And that’s it! Once you commit your code, shippable will run the tests, tag your code and finally download this deployment project and deploy it to beanstalk through docker containers.

Nginx Upload limits on Beanstalk Docker

If I am not wrong, nginx only allows you to upload up till max 2Mb of data by default. If you are doing a docker deployment on beanstalk you may to remember to change that not once but twice!

As you may know already, beanstalk creates an EC2 instance to manage the docker environment.
Since EC2 needs to manage the docker environment and serve the web interface as well, it does so by having another nginx instance to serve the nginx within docker. Hence, if you had to modify the nginx settings to allow bigger uploads, you’d have to modify the settings for nginx on both - docker as well as EC2.

    # max upload size
    client_max_body_size 10M;   # adjust to your liking

Also, if you don’t want to have any limit at all for uploads, then just change the client_max_body_size to 0.

    # max upload size
    client_max_body_size 0;

Updating Django Source with Docker Deployments

While deploying docker multiple times, you may not want to copy over your Django source code every time you do a deployment.

Setting up supervisord

Luckily there is an easy way to manage this. Since you are working with Django, there is a good chance that you are also managing the processes (like uwsgi) with supervisord.

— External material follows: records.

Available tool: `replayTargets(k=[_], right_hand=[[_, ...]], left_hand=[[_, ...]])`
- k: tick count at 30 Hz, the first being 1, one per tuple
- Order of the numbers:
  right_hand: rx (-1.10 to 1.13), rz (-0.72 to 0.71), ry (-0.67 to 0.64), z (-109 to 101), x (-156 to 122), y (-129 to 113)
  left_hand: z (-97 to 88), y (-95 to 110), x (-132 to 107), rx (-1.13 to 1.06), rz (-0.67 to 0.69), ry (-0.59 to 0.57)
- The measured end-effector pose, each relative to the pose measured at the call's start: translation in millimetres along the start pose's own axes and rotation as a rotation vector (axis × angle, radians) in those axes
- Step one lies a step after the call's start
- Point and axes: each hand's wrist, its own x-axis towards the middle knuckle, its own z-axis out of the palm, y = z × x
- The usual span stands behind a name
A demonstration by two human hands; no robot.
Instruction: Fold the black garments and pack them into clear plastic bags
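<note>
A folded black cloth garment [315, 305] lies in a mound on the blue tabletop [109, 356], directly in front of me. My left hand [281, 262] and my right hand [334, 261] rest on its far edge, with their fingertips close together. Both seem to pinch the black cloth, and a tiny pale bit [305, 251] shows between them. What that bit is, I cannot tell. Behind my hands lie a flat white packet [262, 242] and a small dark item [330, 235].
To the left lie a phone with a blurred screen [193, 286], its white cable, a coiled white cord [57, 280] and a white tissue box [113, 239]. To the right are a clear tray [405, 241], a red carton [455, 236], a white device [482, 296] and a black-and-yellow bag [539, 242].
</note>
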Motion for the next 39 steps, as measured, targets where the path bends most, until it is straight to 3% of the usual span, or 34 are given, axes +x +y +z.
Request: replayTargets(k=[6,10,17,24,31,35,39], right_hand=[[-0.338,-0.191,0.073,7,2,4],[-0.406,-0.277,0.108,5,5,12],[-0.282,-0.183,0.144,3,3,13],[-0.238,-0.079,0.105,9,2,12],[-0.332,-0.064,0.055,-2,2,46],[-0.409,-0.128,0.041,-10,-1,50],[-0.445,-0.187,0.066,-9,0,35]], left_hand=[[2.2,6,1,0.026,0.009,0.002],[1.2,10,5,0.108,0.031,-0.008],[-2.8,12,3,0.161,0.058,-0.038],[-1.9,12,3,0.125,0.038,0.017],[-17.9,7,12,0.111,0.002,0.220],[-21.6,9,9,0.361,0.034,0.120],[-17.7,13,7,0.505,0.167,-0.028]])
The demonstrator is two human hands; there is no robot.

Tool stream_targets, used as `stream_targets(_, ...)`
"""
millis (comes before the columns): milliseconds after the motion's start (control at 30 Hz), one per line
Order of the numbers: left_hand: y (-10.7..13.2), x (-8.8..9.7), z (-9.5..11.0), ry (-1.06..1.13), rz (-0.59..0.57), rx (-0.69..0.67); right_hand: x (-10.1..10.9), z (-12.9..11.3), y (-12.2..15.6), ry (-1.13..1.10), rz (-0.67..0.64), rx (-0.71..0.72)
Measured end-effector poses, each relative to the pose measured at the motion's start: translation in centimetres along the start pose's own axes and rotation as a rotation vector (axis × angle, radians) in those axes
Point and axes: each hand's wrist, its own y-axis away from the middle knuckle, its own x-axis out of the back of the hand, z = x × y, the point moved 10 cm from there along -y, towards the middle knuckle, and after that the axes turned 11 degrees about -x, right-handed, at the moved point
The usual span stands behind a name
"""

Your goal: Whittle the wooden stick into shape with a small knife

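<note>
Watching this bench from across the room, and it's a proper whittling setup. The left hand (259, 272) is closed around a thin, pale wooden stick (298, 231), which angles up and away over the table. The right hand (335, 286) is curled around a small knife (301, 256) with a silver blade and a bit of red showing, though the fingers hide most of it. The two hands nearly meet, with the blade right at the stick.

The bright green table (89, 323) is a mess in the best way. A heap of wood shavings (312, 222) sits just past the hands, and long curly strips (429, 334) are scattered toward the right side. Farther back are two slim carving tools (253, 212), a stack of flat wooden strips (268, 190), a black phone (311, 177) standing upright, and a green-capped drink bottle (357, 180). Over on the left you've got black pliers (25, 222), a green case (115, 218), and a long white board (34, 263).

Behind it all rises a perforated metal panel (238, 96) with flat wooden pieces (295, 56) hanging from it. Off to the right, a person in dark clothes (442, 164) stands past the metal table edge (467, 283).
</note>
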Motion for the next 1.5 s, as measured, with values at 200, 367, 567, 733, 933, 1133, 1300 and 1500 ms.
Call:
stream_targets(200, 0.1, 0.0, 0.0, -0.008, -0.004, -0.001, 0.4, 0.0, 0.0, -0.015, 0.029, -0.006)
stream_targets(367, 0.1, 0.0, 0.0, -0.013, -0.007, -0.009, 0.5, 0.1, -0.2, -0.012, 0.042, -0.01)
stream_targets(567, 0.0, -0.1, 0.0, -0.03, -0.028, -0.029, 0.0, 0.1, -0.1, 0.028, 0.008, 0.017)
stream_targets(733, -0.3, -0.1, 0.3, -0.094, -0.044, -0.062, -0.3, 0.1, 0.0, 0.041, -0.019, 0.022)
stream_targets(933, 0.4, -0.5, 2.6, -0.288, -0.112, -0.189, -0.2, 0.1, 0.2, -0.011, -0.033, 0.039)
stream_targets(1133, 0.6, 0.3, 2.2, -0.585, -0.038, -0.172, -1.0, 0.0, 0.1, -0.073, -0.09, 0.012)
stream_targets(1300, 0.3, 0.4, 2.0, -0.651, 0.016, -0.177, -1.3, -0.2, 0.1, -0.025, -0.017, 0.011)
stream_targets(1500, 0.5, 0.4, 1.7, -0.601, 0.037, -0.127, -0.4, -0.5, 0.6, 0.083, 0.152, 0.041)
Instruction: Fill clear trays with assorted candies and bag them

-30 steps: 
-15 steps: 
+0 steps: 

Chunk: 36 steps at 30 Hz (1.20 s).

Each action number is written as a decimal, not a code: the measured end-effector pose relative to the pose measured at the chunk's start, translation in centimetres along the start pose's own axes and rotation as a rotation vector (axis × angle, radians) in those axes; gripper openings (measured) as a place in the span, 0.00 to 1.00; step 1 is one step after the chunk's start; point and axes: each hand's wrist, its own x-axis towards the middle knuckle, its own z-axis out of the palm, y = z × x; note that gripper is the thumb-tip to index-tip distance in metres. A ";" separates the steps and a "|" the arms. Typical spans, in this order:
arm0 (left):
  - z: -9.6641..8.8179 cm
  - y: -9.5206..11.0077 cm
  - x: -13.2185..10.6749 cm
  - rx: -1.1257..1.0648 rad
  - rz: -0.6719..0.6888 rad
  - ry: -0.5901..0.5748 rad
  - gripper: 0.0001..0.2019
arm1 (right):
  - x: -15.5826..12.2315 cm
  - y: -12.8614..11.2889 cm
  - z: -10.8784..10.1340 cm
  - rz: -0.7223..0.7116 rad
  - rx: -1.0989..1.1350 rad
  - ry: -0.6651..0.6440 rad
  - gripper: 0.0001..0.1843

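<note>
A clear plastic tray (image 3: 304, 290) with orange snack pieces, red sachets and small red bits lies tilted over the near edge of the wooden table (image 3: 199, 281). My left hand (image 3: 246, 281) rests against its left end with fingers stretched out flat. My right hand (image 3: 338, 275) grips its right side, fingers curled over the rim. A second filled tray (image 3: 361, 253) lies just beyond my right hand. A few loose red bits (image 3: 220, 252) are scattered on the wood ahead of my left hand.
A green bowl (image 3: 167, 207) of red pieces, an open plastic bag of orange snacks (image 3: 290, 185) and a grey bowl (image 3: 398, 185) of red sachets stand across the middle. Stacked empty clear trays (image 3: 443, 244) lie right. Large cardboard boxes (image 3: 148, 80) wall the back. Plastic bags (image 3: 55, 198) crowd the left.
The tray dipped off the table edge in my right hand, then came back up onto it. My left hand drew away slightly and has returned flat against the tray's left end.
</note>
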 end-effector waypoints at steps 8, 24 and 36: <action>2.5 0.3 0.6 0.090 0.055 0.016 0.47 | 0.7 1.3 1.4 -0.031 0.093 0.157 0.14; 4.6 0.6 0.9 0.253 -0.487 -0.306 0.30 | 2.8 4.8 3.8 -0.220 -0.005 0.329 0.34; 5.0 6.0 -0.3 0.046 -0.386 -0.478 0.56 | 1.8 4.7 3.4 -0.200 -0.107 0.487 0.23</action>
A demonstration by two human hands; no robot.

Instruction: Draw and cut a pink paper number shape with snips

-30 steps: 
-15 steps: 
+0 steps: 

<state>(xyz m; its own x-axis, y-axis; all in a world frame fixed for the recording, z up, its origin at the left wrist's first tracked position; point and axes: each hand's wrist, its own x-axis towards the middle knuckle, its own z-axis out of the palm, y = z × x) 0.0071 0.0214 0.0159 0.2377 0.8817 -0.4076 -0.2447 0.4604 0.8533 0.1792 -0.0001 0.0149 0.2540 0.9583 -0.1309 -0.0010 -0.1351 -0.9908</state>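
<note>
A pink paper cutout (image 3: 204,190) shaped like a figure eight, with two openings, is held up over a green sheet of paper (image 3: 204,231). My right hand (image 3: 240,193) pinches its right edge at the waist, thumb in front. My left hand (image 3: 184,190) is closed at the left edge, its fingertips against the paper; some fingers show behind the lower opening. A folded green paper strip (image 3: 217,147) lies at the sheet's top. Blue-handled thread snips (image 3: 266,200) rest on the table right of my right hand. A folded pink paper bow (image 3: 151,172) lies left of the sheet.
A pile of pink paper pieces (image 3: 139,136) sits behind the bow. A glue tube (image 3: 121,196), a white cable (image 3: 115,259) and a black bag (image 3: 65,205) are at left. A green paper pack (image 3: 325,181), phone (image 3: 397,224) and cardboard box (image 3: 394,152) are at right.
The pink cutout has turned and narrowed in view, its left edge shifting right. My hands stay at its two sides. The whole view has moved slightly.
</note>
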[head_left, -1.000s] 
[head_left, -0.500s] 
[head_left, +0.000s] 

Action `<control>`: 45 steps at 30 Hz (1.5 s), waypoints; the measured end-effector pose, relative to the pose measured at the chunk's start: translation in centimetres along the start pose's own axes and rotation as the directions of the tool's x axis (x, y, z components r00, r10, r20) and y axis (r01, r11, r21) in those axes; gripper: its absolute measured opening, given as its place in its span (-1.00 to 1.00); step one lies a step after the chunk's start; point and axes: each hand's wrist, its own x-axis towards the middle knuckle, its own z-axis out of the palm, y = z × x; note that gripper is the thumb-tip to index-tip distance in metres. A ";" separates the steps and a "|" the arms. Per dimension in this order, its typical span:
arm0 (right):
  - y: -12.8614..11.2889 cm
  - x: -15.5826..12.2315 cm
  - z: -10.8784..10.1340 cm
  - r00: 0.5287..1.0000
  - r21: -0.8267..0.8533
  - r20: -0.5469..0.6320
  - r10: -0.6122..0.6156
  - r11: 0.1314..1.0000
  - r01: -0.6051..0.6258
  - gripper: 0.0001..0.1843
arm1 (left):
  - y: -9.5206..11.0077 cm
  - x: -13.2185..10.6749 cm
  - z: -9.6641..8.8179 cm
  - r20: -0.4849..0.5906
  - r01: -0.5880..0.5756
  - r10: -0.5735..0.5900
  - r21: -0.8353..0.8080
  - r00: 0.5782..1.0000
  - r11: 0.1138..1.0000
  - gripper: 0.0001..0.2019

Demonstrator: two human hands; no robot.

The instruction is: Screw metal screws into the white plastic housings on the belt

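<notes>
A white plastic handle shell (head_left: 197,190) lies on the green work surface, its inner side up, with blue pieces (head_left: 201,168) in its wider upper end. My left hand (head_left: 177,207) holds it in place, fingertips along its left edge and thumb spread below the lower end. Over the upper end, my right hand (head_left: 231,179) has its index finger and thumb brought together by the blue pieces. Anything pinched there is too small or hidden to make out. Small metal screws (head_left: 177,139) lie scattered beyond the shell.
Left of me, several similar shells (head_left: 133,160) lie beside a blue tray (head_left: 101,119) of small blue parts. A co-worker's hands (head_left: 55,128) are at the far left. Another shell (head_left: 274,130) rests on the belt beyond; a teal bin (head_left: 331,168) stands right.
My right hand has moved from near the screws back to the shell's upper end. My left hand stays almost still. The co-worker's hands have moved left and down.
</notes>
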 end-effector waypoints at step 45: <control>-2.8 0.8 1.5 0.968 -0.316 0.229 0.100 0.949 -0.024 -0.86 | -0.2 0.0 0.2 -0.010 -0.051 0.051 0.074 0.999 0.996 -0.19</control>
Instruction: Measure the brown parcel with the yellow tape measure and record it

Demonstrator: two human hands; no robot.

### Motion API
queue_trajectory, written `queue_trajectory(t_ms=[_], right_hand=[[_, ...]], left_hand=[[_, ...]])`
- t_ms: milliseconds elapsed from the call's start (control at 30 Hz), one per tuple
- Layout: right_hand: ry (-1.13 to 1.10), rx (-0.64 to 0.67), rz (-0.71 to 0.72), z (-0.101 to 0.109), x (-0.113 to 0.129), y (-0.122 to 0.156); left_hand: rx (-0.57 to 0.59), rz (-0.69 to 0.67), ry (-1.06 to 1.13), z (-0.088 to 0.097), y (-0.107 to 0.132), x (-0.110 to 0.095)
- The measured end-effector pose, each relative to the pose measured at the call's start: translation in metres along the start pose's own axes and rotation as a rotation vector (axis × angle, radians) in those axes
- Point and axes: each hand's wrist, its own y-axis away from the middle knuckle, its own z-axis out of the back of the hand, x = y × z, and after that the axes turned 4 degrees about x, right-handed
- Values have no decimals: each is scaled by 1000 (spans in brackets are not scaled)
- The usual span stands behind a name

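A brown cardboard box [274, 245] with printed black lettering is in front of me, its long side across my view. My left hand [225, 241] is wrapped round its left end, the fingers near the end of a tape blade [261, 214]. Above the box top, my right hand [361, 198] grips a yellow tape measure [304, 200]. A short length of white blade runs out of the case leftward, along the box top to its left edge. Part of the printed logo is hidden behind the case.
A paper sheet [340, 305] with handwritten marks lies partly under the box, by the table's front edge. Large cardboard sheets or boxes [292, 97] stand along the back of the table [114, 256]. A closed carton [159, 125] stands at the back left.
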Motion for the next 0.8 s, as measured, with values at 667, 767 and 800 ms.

Here are some of the steps that you can take with supervisord

  • Set up a new process in supervisord
  • Do not allow it to autorestart since it will be a one-shot process
  • Call another script in any format to update the source code
    • As an example, I use bash to update my source code through git

Here’s a sample code:

    [program:source-updater]
    redirect_stderr = true
    stdout_logfile = /shared/source_code_updater.log
    directory = /ws/
    command = /ws/source_code_updater.sh
    autorestart=False

Updating the source code

Few things are important to note in a docker deployment:

  • Not every commit needs to be deployed
  • Filter your commits to only allow deployable code to be updated on docker
  • Include regression, unit and system tests to be part of your build process
  • Once everything has been confirmed to be working, tag your code so that you know it is worthy of going to docker
  • Another way would be to manage this process through branches and merge only if everything passes
  • docker deployments would build off this merged branch or tagged version
  • This way even if you have made 10 commits while fixing a bug and are still in the process of fixing it, you know it won’t go to docker deployment

With that idea, do a checkout and update the source code according to specific tag:

    git checkout -f tags/your_tag_name
    git pull origin tags/your_tag_name

Telling uwsgi about the updated source code

Once you have updated your source code, you need to re-load the project onto uwsgi so that nginx or apache can pick it up. The simplest way to achieve it using the config parameter of uwsgi: --touch-reload. It will reload uWSGI if the specified file is modified/touched

Just remember to setup supervisord in your Dockerfile with this config parameter.

[program:app-uwsgi]
redirect_stderr = true
stdout_logfile = /var/shared/_uwsgi.log
command = /ws/ve_envs/rwv2/bin/uwsgi --touch-reload=/ws/wsgi.ini --ini /ws/wsgi.ini

You can choose any file. I choose uwsgi.ini because the contents never really need to change in it.

Multiple Virtual Environments in Docker

It may seem like a daunting task to have multiple python projects running in their own virtual environments in docker as you want to manage the running of the tasks from a single source - let’s say supervisord. However, all that is required here is to know that python automatically picks up the location of the virtual environments if you provide full path to the virtual environment’s python.

For example, in my docker environment, I have virtual environment install at the following location:

/ws/ve_envs/rwv1/

To enable a project with this virtual environment, I can run the following:

/ws/ve_envs/rwv1/bin/python3.4 PYTHON_PROJECT_FILE_TO_RUN.py

Similarly, other projects can be set up in the same way.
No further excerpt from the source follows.